Your honesty is courageous, you are a blessing to many.
(HUGS)

Vicki said...

Hi again! I have an award for you at my blog...
I hope you are continuing to feel better each day. I remember how much the medication helped me when I first started taking them after being depressed for YEARS. Such a wonderful boost they are for our mis-functioning brains :) You are not alone, there are many of us who have been there, and who still are. We will all fight together! And WIN.

cheeky curves said...

this is my fist time here, so I am not aware of all the lows that you have been experiencing, I do know that it is the hardest place to be in. but the first steps in recovery is acknowledging where you are. I always see it like an unknow cancer, if you allow it to go untreated the cancer grows, treatment is not always pleasant, and recovery is always a releif, for now do take care of yourself and be kind to youself

Mohamed Mughal said...

So glad to hear that you've got a supportive spouse AND that you're getting back to yourself!

Cyber-hugs, prayers and well-wishes,

Mohamed

emily wierenga said...

i do miss your posts.

i hope you can link up with imperfect prose...
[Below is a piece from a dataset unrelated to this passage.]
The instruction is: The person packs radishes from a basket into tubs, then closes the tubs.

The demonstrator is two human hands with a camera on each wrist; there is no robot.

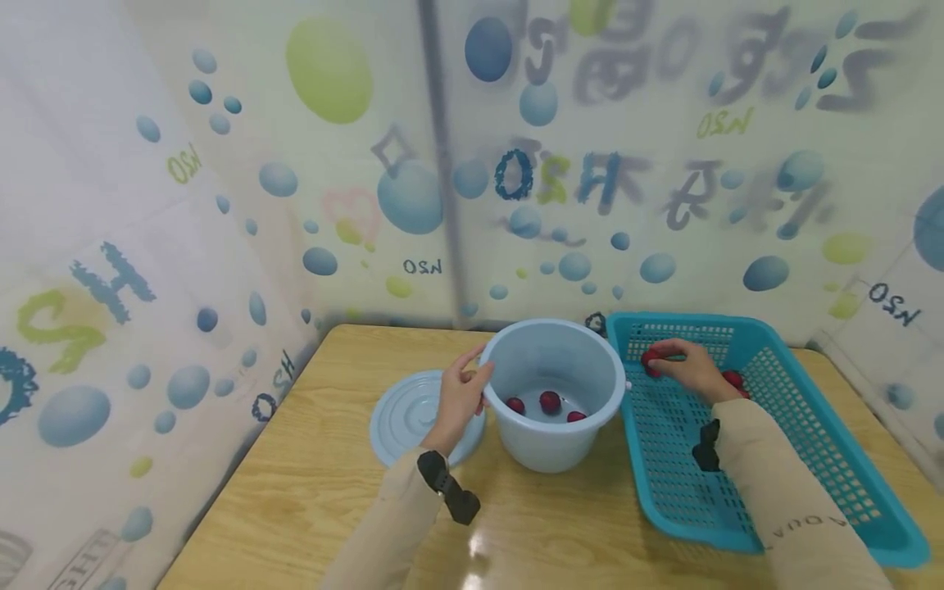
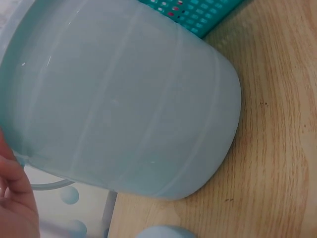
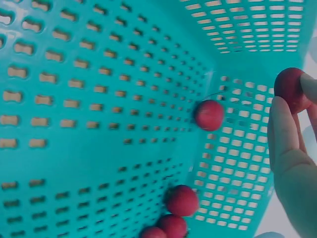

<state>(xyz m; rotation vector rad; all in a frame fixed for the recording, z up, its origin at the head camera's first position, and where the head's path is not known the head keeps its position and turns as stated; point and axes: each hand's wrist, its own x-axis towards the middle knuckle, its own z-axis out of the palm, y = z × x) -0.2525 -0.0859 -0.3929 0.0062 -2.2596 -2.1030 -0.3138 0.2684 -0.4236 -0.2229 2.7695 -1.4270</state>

your prose is so beautiful, friend.

thinking of you...xo

DORCAS said...

Thanks Alexis for sharing. I am so glad that you are doing better now. I know how you felt I have been there before. Bless you and your family.

~blessings

Dorcas

Joan said...

Dear Alexis,
Looking at your site for the first time, linked from Curious Acorn.
Your prose/poetry is beautiful.
This post is just as beautiful. The struggles are part of the gain.
You and your family are lovely.
Thank the Lord that he can create so much goodness out of our weakness and provides ready help in our need.
Many Blessings

The Empress said...

I'm so glad you're feeling better so quickly AND that you went to talk to someone. NOt saying you would've done something, but we had a suicide in our family. Depression is more serious than people realize.

It means something isn't working right and is NOT a character flaw....I'm so happy for you.

Robert Lloyd said...

Alexis I am sorry I am just now commenting and reading. I have been a tad bit swamped lately. I am so glad that you have find a solution to your situation. I wont claim to relate completely but I know a little of where you are coming from. The pen fo rme in those instances are the best release however nothing is more frustrating than not being able to use that release when you need it. I am so happy to here things are better. If ever you need to talk to a long winded email stranger you know Im your person...Just don't judge the spelling lol

dani9184 said...

Can I just tell you how proud I am of you for posting this?? :) Love you, love you, love you lots!!